------ Given data ------
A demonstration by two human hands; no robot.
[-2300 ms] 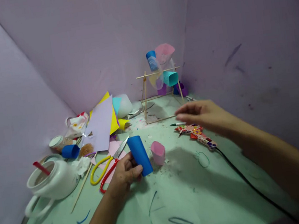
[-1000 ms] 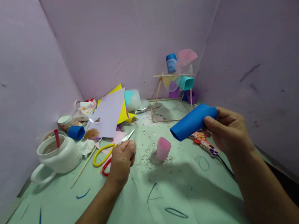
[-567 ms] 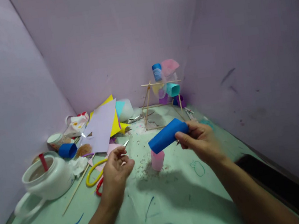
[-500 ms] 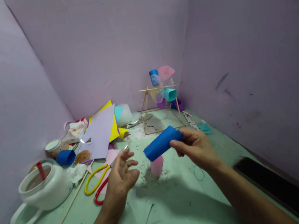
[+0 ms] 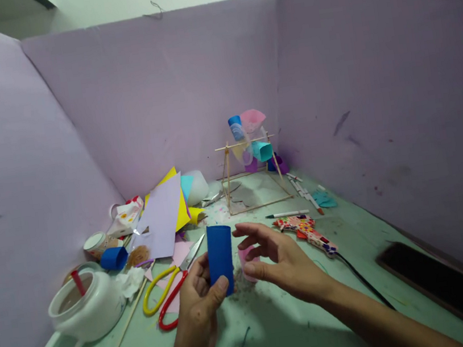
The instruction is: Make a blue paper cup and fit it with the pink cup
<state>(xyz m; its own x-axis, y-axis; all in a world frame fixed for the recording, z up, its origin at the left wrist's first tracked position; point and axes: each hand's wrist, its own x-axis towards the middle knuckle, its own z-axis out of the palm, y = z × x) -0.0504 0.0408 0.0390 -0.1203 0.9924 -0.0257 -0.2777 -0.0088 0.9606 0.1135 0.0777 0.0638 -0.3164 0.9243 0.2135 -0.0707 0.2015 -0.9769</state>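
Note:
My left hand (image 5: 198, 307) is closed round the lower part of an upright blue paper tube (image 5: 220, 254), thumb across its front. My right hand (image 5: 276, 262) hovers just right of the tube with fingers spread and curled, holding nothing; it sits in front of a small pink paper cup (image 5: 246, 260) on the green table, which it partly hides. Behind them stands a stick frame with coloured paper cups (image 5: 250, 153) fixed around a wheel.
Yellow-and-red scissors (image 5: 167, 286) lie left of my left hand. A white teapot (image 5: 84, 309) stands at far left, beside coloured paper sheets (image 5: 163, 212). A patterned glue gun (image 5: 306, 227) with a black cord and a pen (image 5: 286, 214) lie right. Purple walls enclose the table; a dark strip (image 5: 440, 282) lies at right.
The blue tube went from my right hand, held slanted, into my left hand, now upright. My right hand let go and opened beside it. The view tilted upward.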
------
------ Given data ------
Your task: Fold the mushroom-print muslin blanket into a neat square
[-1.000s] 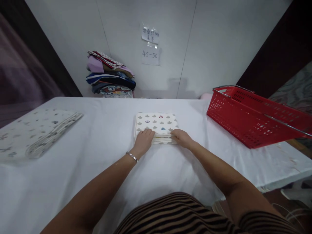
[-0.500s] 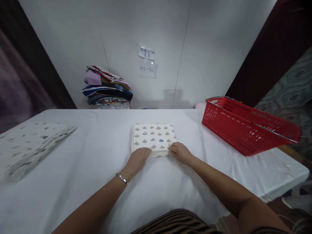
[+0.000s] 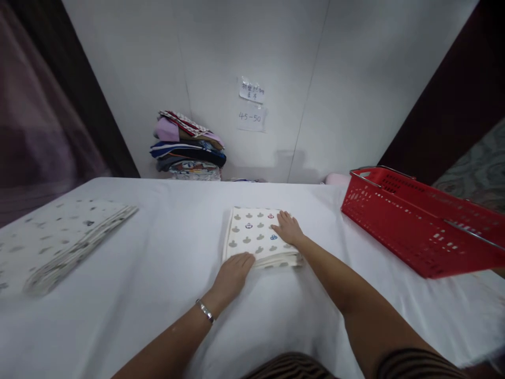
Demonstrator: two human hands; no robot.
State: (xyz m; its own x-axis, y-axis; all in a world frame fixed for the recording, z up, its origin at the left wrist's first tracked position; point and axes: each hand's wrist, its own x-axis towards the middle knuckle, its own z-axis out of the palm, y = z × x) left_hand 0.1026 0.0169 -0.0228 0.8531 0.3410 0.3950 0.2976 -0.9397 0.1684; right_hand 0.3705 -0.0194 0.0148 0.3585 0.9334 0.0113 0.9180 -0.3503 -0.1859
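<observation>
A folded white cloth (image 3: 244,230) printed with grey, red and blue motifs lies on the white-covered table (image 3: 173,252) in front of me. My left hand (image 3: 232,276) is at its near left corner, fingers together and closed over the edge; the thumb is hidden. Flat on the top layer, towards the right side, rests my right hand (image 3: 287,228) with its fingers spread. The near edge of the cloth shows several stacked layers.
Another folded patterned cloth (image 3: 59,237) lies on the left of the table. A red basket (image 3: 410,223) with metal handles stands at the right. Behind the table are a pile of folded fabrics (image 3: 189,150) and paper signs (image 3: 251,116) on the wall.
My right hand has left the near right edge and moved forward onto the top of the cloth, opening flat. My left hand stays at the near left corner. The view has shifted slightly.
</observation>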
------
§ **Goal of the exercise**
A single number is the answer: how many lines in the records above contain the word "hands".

§ **Answer**
2